Por Carmen Barrios | “El muñeco” fue el primero en caer abatido sobre el fango pringoso de la fosa. Como una marioneta a la que hubieran mutilado de un tijeretazo limpio, su cuerpo se aflojó sin resistencia cuando una bala le rompió el corazón, abriendo un orificio bruno a la altura del bolsillo izquierdo de su camisa, por el que penetró la muerte para evacuar su vida durante el tiempo que se tarda en emitir un suspiro.

“El muñeco” era conocido por una afición a las representaciones clásicas que nadie entendía, porque a su rostro redondo como el de un bebé de juguete no le iban nada bien los personajes graves y solemnes del teatro shakesperiano que se empeñaba en representar. Hasta que un día, cambió de registro. Llevó al escenario un libreto satírico que sorprendió a todo el mundo.

El éxito desbordó a “El muñeco” y a sus compañeros del grupo de teatro de la escuela superior, causando un regocijo exultante entre sus vecinos que competía con el nacimiento de un eco mortal de ira entre los integrantes del Cártel de la Comarca Alta.

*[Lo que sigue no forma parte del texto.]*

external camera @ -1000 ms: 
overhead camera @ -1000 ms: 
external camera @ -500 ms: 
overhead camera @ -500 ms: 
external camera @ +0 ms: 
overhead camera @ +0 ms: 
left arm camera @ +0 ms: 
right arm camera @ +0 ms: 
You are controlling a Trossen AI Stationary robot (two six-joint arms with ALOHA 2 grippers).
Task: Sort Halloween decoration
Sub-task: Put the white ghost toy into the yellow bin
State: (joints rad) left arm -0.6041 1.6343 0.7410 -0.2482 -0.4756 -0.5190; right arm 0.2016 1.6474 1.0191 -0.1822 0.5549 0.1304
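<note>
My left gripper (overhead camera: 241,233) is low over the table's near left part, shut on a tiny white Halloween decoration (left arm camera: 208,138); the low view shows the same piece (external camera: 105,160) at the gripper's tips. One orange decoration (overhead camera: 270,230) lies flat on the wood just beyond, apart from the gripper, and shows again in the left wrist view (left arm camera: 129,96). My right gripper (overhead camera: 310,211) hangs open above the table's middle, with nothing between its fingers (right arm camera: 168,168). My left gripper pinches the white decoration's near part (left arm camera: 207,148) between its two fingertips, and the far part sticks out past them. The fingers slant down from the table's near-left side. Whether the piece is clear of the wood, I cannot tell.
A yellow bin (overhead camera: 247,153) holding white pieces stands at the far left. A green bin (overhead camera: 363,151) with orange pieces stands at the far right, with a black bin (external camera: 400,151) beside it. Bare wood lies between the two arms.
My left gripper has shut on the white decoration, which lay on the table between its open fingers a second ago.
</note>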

El libreto satírico de “El muñeco” contenía un mensaje sencillo pero liberador, espontáneo y franco como la risa de un niño, que se propagó entre las gentes con la eficacia de un virus. Los diálogos de la obra se repetían en los corrillos de los bares y de las plazas como si se tratara de los versos del más popular de los corridos. Palabras y expresiones que llevaban lustros sin escucharse, que estaban proscritas por la presión de las circunstancias impuestas por un poder en la sombra, pero salvaje, volvieron a escucharse con un tono jocoso y socarrón, el tono de la sátira y de la burla, que cuando  lo impregna todo permite una liberación del alma que invita a torcer el brazo del miedo y puede, incluso, llegar a alterar las relaciones de dominación.

Los integrantes de Cártel de la Comarca Alta comenzaron a notar a su paso el zumbido de un desprecio agudo, celebrado entre risas, eso sí, que interpretaron como lo que significaba.

En una reunión presidida por un temor antiguo, que se resiste a los cambios, sentenciaron a muerte al grupo de osados comediantes capitaneados por “El muñeco”.

Cuando finalizó la que iba a ser la última de las representaciones del ya triunfal libreto satírico, los jóvenes se evaporaron. Pasaron de las tablas del teatro a cavar sus propias fosas en la vereda de un monte desmochado.

Todo sucedió muy rápido, en una noche pastosa, salpicada por una llovizna que terminó en tromba, desaparecieron para siempre veintitrés muchachos en un infierno de fango que devoró sus cuerpos, pero que no pudo ocultar semejante evidencia del horror. El hueco profundo e insondable de tantas ausencias alumbró el principio del fin de una era de pánico, dominada por el poder del código del silencio.